Making EDA using Python Easy: DTale (Part 1)

Ananya Mittal
NYU Data Science Review
7 min readDec 15, 2023
Photo by Luke Chesser on Unsplash

Completing an exploratory data analysis (EDA) using a Pandas dataframe can seem tedious and time consuming, especially with the large amounts of code and complex visualizations involved.

Bringing DTale to the stage! As a powerful data analysis and exploration Python library, DTale generates an interactive graphical interface that can not only calculate statistics and summaries, but also generate visualizations and carry out more advanced functions such as performing regression and clustering. [1]

However, while this library is easy to use, even for users with limited programming experience, it can take time to understand the nuances of what it actually offers.

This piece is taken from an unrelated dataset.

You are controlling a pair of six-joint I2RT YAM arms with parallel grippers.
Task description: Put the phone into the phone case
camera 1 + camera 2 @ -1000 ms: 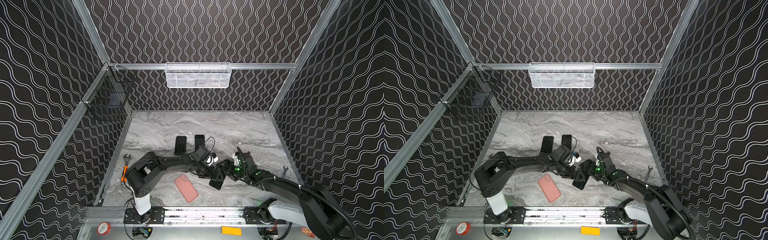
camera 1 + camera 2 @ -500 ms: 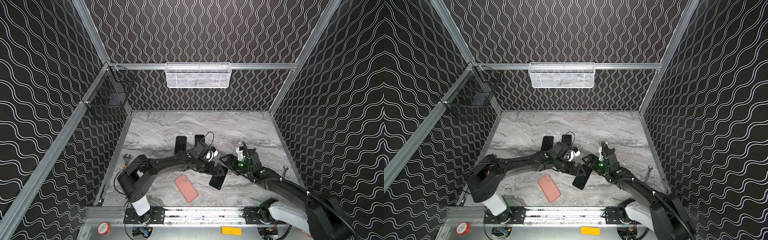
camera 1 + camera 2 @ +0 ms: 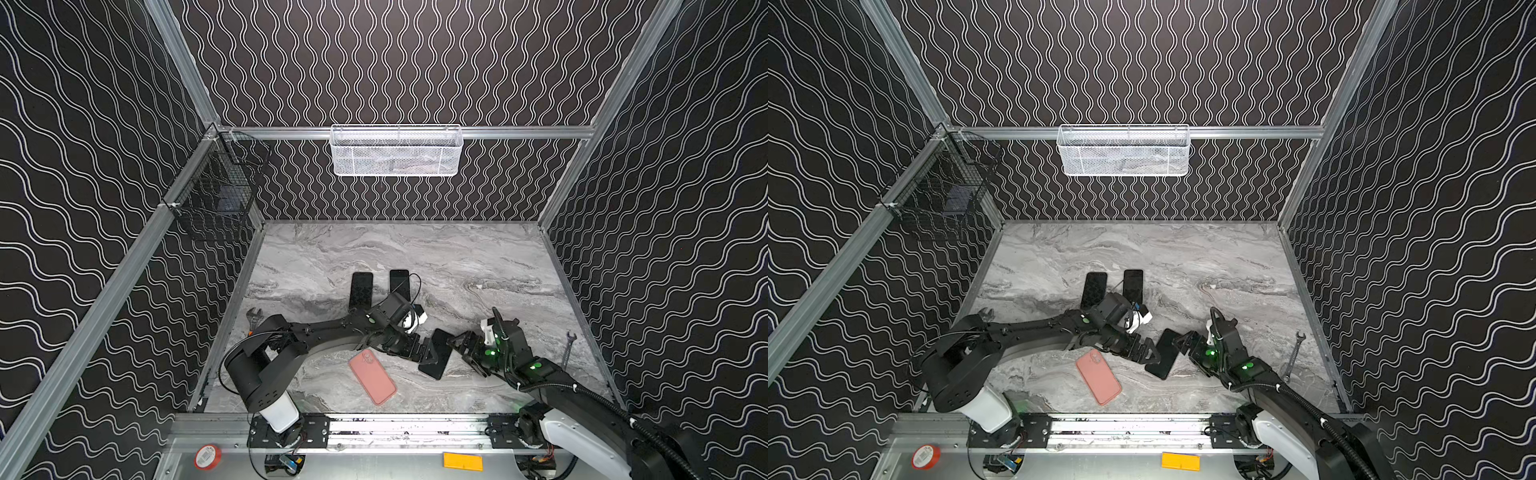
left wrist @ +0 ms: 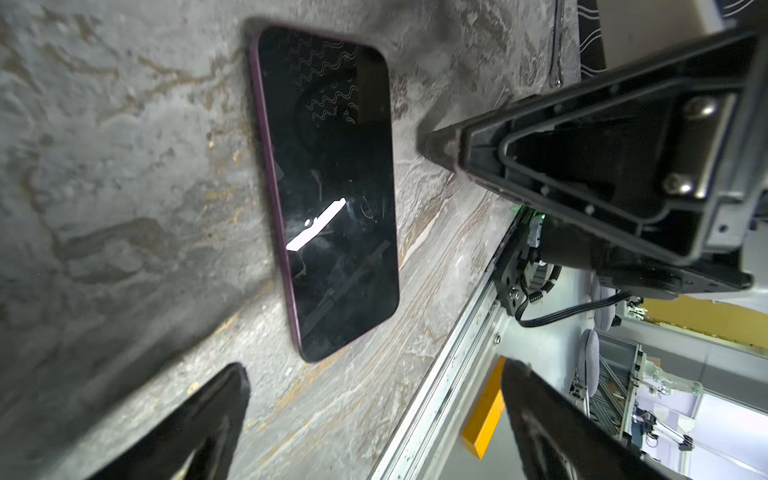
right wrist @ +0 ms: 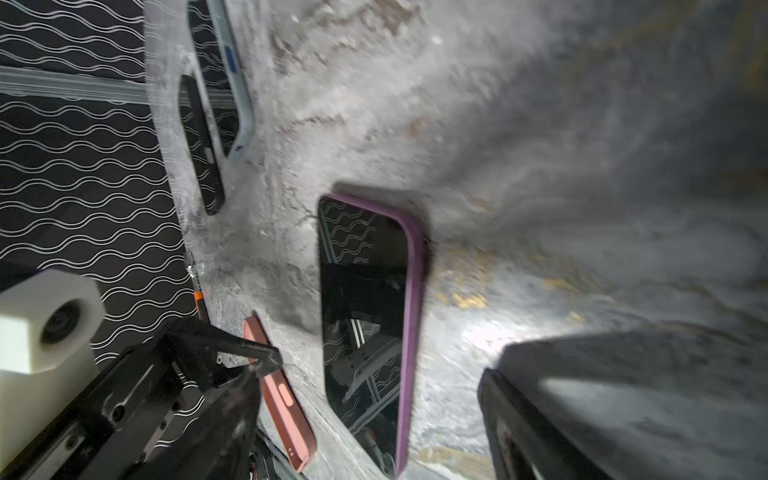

This tutorial approaches the library through a fresh lens, explores it step-by-step, and highlights certain points in an effort to ensure that you find quick fixes to some of the common issues you might encounter when using DTale to perform an EDA on your own dataset.

The example dataset used, obtained from IPUMS USA [2], incorporates USA census data in 2021 involving variables such as sex, level of education, school type, employment and occupation.

Installing DTale

You can install DTale using either pip or conda and use it in both Jupyter notebooks and python terminals.

Initiating a DTale interface and loading data

Option 1: Initiating the interface with the file loaded

You can initiate the interface by loading the file automatically if you are sure what file you want to open.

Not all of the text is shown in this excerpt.